I'm second guessing my LCD choice... Pretty much all of the games that my kids and I play have elements that are constantly on the screen and so burn-in is something that I fear. However, a number of articles and more than a few posts on this site talk about breaking in a plasma by using slide shows or blank white screens for the first 150-200 hours. After doing that the risk of burn-in is minimal.

Any thoughts? Are there any hardcore gamers on here using plasma displays?

My current leanings are the Samsung UN65F7100 and the Panasonic P65S60... both are great screens but from a budget perspective the Panasonic plasma is pretty compelling. If burn-in is a manageable issue.


----------



## bokeh (Nov 13, 2013)

The local microsoft store is demo'ing the XBOne on the 75"-inch Samsung UN75F7100, and it looked really good. I think the next level down for Samsung's 75-inch UN75F6400 could have similar performance at a better value by saving around $1k...the performance difference is likely negligible.


----------



## listenloud83 (Oct 18, 2013)

Cyberfloatie said:


> That's a great link! Another one I found since I posted is here: http://www.displaylag.com/display-database/
> 
> I'm second guessing my LCD choice... Pretty much all of the games that my kids and I play have elements that are constantly on the screen and so burn-in is something that I fear. However, a number of articles and more than a few posts on this site talk about breaking in a plasma by using slide shows or blank white screens for the first 150-200 hours. After doing that the risk of burn-in is minimal.
> 
> ...


I have had many long nights of "Call of Duty" on my LG plasma, and haven't had any problems with burn in of the HUD or other stationary objects.
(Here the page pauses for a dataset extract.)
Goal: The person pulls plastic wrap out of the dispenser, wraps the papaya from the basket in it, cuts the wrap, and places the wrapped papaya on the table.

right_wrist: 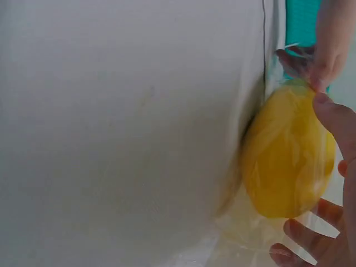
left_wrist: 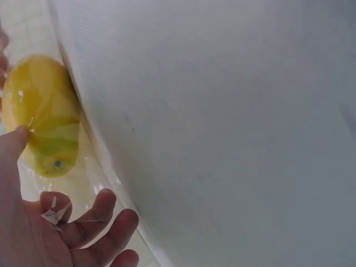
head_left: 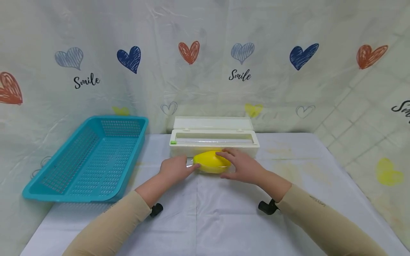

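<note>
A smooth yellow oval fruit (head_left: pixel 211 159) lies in front of the white wrap dispenser, covered in clear plastic wrap (head_left: pixel 189 163). At its left end, my left hand (head_left: pixel 175 168) has its thumb against the wrapped surface. In the left wrist view, a crumpled bit of wrap (left_wrist: pixel 53 216) sits among its curled fingers. My right hand (head_left: pixel 242 166) spreads its fingers and thumb around the fruit's right end. Seen from the right wrist, its fingertips (right_wrist: pixel 293 227) are right at the fruit's lower end, with loose wrap below them.
Just behind the hands is the white dispenser (head_left: pixel 214 150), lid (head_left: pixel 214 123) raised, with a roll of film inside and a green piece on its front left. A turquoise perforated basket (head_left: pixel 125 192) stands at the left. A white cloth (head_left: pixel 224 220) covers the table; a printed curtain hangs behind.
</note>
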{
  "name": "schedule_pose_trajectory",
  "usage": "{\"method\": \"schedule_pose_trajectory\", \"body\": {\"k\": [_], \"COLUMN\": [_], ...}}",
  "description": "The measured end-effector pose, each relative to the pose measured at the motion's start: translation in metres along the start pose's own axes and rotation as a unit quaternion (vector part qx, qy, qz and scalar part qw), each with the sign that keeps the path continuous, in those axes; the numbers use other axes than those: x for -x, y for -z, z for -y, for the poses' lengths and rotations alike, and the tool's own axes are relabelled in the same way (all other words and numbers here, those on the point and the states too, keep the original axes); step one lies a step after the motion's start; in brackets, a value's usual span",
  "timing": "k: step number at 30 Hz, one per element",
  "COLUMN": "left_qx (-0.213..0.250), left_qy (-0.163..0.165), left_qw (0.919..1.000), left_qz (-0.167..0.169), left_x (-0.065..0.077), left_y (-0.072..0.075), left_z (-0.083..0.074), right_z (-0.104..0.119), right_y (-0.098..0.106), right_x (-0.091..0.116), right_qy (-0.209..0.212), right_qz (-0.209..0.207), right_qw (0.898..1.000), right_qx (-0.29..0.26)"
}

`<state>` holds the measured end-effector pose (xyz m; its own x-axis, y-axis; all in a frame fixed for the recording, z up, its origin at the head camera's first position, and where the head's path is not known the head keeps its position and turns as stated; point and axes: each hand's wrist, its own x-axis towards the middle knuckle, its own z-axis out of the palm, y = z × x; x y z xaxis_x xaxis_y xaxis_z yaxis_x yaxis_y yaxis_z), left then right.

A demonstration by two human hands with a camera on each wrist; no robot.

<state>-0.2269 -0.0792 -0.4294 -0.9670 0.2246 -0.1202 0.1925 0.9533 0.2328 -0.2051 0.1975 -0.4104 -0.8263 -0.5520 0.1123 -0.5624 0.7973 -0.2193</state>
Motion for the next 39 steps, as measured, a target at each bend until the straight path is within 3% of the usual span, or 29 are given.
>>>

I also fell asleep with Netflix paused on the screen for 6 hours, but , thank God, no burn in. It had me worried though...


----------



## Cyberfloatie (Jun 1, 2011)

listenloud83 said:


> I have had many long nights of "Call of Duty" on my LG plasma, and haven't had any problems with burn in of the HUD or other stationary objects.
> 
> I also fell asleep with Netflix paused on the screen for 6 hours, but , thank God, no burn in. It had me worried though...


Did you do any kind of "break-in" when you first got it?


----------



## listenloud83 (Oct 18, 2013)

Cyberfloatie said:


> Did you do any kind of "break-in" when you first got it?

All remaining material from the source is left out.